I was against having a seagoing pet until we were duped into taking a cat onboard for two weeks one summer and ended up keeping him for eight years. That cat became a legend amongst cruising sailors, and thanks to his antics, I was almost shot by an irate marina dweller when we spent a couple of nights at a Florida dock. Our Cypriot alley-cat, a bruiser by the name of Sextant, had gone aboard the man’s boat and terrorized his two purebred Abyssinians, traumatizing the finicky pair for days. The first I knew about the furry furore was when the cats’ owner banged on our cabin top, pointed a loaded .45 at me, and demanded I produce the villain for summary execution.
Carrying a pet can help with security; they offer friendship and can be wonderful sailing companions, but it’s not for everyone. If you are thinking about recruiting a pet as part of the crew, then I hope Carol Bareuther’s article Pets on Board on page ? helps you make the right decision.
Recently my wife and I were cruising down the coast of St. Maarten aboard the catamaran Tango as the guests of a friend who was celebrating his birthday. There were around forty adults and kids aboard the day charter boat and we had a wonderful time. As part of the cruise, we sailed into the harbor of Philipsburg where we had been told Russian oligarch Roman Abramovich had berthed his yacht Eclipse alongside the cruise ship pier. We rounded the headland and there she was. The world’s largest private yacht is a sight to behold and she didn’t look out of place amongst the towering sea-going holiday resorts.
Eclipse is packed with the latest technology and needs a hive of worker bees to keep the ship and her systems running. The yacht’s upper decks fairly bristle with telecommunication equipment and there is even rumour of a missile defence system.

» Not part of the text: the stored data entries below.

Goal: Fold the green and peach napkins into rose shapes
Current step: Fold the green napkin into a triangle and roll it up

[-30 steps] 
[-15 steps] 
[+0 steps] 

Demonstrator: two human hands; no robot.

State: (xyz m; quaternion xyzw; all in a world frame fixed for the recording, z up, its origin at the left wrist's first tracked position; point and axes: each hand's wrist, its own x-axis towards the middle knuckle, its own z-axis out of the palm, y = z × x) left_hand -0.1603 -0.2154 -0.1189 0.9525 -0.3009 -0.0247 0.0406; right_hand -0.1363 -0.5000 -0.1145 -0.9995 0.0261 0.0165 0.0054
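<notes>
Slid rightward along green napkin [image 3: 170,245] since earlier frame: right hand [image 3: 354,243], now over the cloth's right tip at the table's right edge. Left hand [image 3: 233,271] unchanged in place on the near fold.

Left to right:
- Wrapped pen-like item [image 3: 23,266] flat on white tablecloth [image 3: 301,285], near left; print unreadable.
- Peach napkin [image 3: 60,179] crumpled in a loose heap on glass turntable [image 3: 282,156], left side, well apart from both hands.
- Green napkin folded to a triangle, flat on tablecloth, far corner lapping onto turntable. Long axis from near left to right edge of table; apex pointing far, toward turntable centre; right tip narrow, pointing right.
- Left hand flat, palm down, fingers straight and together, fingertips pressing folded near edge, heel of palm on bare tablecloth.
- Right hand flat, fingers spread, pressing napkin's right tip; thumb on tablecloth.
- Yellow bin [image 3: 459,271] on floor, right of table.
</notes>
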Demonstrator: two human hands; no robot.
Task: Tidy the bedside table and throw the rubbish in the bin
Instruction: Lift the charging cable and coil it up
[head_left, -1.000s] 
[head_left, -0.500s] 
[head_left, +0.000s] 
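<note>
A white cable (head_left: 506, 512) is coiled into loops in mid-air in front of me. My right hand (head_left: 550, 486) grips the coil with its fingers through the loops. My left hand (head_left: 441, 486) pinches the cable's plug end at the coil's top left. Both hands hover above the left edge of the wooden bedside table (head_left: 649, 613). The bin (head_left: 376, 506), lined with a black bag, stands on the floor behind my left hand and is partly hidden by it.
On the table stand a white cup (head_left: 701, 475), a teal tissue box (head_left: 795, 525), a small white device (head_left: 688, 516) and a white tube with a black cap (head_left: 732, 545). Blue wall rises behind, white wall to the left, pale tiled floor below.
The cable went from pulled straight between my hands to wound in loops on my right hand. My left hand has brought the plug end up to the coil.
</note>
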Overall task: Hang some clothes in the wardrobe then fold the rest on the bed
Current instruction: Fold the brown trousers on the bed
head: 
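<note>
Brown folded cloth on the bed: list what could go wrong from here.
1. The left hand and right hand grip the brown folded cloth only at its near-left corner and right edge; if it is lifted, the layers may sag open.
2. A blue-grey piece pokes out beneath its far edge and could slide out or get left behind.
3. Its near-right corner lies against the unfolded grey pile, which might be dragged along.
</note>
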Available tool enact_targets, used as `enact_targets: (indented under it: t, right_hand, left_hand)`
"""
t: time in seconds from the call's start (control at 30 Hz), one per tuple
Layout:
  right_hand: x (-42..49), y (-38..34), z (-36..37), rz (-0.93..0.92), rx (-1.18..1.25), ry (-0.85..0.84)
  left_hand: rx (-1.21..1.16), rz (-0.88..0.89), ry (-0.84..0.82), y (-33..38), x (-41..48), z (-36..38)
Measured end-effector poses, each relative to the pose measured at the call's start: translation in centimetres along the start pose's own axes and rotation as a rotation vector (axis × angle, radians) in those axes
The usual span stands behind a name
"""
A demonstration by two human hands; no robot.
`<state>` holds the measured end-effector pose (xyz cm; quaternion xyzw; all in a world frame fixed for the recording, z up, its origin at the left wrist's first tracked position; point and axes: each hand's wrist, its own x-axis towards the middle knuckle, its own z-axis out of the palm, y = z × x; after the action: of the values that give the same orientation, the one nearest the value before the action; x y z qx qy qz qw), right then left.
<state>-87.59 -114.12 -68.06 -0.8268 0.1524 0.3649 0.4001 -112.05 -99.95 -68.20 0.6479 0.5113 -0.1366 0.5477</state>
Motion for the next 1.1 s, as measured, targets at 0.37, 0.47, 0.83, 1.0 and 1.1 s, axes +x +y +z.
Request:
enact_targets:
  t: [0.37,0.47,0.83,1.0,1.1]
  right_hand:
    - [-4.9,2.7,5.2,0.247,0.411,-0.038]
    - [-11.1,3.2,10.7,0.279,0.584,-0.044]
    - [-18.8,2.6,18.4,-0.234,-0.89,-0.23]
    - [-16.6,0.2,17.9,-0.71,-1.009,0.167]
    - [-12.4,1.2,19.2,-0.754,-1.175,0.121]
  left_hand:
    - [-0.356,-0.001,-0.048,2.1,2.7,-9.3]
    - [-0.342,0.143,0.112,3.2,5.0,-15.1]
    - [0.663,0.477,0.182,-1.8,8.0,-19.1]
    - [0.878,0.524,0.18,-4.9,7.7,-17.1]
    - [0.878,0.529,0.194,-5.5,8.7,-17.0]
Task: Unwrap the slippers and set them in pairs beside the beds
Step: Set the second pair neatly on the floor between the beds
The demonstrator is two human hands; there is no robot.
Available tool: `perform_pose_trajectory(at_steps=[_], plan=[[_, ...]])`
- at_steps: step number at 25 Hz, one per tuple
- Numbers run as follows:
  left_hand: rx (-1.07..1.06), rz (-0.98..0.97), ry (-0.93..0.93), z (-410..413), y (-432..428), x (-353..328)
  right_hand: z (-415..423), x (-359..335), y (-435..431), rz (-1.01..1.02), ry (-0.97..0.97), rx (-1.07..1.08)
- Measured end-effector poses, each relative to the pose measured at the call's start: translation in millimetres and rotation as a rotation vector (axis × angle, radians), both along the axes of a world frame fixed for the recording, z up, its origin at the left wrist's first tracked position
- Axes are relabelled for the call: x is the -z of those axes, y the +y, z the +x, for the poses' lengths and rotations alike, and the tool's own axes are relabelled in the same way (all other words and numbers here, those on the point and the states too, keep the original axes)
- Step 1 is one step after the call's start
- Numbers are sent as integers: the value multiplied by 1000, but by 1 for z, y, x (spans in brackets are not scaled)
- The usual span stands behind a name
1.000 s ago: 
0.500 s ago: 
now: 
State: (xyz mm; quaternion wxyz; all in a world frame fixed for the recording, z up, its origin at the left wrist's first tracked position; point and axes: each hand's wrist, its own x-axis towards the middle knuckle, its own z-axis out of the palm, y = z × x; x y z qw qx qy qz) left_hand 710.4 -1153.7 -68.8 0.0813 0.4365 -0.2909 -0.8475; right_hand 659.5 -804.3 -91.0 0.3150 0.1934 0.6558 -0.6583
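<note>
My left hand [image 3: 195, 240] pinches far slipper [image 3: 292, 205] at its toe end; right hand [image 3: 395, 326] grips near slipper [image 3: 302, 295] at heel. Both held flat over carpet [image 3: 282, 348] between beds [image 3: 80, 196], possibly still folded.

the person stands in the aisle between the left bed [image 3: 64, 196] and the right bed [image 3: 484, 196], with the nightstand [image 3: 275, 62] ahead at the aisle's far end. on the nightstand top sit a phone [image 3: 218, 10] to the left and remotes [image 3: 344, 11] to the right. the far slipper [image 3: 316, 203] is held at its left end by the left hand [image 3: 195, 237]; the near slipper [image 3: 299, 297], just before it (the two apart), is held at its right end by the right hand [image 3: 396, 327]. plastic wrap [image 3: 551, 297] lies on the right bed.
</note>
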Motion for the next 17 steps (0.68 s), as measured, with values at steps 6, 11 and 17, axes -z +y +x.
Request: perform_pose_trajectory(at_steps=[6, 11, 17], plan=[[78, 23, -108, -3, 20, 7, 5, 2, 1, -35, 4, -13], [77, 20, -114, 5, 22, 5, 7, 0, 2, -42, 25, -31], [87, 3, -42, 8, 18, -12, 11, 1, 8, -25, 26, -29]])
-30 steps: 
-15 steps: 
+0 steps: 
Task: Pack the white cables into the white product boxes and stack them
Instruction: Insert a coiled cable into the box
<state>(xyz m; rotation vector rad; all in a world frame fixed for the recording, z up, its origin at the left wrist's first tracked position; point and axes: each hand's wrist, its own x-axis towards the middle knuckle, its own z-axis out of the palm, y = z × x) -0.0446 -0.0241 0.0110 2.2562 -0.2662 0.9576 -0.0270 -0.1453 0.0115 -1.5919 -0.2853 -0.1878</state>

While the birthday guests hemmed and hawed over this glittering 536ft floating palace, my eye went to a boat alongside the yacht and a number of crew with swabs. Being the largest private yacht in the world obviously demands the largest and longest swabs and I was amused to see the oligarch’s super swabs in action. Exactly why they were swabbing the yacht’s already gleaming topsides I couldn’t say. But it certainly kept me entertained.